-- TASK DESCRIPTION --
Only the lines from the start of the entries through the line with "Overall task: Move" are wanted; please output them exactly.

Saved entries:
•••

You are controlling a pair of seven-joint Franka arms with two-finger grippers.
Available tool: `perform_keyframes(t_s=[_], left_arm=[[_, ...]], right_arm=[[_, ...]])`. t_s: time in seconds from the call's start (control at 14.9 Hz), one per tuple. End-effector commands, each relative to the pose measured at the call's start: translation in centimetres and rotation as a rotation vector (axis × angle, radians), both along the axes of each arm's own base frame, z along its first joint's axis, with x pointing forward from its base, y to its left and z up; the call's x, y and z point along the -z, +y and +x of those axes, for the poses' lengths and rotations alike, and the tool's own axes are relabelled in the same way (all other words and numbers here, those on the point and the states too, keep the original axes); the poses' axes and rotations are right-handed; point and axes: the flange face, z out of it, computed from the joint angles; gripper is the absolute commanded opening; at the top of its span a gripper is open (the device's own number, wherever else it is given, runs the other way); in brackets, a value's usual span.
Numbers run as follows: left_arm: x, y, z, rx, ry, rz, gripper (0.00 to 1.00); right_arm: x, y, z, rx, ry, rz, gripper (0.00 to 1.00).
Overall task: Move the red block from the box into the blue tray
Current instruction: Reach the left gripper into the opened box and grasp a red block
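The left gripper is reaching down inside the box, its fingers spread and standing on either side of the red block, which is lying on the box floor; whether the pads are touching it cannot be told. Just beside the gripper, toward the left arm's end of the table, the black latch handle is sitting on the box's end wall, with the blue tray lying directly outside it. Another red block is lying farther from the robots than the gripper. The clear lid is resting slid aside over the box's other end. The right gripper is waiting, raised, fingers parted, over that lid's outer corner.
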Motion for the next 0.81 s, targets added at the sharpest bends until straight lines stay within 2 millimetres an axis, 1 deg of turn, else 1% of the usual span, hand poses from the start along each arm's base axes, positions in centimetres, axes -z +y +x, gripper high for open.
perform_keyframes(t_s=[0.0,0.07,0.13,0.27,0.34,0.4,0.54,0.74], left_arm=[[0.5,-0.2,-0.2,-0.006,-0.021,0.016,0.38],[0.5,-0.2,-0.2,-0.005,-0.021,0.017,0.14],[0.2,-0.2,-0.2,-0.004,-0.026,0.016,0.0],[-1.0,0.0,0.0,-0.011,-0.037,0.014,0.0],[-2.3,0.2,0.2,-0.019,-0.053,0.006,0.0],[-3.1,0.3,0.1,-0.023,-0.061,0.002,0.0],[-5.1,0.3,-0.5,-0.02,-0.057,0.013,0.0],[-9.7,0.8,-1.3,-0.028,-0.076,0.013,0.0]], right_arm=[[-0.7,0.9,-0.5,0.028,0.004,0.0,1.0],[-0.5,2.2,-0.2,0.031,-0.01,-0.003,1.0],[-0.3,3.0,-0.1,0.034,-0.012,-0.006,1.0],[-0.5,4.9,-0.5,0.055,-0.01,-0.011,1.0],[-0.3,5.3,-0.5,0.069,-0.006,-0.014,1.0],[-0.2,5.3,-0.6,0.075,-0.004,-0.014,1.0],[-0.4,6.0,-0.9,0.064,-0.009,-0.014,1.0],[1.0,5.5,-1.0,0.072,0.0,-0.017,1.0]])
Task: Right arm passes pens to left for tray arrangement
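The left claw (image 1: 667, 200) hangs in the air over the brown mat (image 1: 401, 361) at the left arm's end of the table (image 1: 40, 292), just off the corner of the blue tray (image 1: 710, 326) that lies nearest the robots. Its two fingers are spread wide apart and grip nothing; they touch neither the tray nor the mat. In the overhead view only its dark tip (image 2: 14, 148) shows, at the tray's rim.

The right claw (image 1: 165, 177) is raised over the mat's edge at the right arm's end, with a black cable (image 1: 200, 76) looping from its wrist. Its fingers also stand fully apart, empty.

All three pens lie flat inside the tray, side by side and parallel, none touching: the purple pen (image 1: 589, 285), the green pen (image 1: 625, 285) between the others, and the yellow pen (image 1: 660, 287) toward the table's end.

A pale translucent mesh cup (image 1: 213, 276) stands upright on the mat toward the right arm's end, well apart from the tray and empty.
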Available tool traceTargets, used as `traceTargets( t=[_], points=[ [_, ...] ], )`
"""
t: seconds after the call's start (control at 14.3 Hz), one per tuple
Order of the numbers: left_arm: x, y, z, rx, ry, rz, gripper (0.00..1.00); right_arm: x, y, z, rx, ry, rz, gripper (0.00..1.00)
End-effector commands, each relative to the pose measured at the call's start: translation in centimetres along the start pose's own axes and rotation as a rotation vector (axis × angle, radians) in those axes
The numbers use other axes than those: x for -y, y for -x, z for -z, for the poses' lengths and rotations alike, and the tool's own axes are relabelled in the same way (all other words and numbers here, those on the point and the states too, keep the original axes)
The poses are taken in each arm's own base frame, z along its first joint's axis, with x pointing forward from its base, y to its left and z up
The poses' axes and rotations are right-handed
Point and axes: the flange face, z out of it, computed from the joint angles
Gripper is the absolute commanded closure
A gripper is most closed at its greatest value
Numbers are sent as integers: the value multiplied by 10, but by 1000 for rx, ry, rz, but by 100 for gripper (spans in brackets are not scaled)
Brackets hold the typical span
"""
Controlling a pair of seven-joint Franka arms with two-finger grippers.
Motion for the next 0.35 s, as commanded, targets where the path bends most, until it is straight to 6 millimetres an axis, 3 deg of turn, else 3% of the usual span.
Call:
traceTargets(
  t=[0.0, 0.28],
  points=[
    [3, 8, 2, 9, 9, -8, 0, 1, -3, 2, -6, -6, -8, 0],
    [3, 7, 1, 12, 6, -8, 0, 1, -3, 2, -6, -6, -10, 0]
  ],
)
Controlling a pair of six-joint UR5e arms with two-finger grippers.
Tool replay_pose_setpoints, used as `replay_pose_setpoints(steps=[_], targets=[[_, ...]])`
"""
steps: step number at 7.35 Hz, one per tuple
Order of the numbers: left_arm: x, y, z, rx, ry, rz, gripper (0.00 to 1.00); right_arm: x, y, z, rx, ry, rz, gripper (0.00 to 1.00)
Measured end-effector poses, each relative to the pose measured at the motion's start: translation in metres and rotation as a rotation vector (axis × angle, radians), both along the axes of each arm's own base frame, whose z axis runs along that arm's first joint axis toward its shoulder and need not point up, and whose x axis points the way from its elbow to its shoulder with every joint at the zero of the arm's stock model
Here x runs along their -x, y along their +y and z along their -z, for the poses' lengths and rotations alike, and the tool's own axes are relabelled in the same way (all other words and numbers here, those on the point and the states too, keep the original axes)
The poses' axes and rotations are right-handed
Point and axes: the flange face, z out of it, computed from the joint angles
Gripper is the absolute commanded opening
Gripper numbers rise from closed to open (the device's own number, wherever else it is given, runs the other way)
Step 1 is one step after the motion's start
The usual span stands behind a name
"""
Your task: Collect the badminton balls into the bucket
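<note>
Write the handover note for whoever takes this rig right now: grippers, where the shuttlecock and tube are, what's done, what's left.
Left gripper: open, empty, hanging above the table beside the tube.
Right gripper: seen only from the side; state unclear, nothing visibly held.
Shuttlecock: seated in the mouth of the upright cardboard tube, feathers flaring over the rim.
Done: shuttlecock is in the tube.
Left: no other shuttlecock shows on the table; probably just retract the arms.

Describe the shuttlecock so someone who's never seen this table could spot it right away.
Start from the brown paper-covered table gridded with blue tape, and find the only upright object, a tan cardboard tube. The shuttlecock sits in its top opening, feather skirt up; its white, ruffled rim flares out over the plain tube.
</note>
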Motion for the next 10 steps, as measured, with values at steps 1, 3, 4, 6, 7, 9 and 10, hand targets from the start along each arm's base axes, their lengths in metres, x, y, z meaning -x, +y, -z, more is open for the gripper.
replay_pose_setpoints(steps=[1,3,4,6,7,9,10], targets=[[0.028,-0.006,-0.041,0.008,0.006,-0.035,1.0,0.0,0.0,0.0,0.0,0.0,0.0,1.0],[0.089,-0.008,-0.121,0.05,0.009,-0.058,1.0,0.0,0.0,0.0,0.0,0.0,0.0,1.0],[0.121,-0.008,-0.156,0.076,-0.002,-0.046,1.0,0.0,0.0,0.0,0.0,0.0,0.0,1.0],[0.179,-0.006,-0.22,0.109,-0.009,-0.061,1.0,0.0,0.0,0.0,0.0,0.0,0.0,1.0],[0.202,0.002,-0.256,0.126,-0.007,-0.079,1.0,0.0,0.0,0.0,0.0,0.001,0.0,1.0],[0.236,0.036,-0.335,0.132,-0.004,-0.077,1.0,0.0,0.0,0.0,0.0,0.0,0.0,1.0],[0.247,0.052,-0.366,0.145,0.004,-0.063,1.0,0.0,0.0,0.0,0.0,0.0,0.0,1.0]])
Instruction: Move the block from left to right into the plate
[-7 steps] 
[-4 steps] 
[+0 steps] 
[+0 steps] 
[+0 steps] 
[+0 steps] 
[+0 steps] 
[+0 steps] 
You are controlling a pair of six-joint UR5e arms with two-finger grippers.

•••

-- RESPONSE BELOW --
You are controlling a pair of seven-joint Franka arms with two-finger grippers.
Available tool: `perform_keyframes(t_s=[_], left_arm=[[_, ...]], right_arm=[[_, ...]])`. t_s: time in seconds from the call's start (control at 14.9 Hz), one per tuple. End-effector commands, each relative to the pose measured at the call's start: translation in centimetres and rotation as a rotation vector (axis × angle, radians), both along the axes of each arm's own base frame, z along its first joint's axis, with x pointing forward from its base, y to its left and z up; the call's x, y and z point along the -z, +y and +x of those axes, for the poses' lengths and rotations alike, and the tool's own axes are relabelled in the same way (all other words and numbers here, those on the point and the states too, keep the original axes); the poses' axes and rotations are right-handed; point and axes: the flange face, z out of it, computed from the joint angles; gripper is the absolute commanded opening; at the top of its span a gripper is open (the device's own number, wherever else it is given, runs the other way); in brackets, a value's usual span.
Numbers run as follows: left_arm: x, y, z, rx, ry, rz, gripper (0.00 to 1.00); right_arm: x, y, z, rx, ry, rz, gripper (0.00 to 1.00).
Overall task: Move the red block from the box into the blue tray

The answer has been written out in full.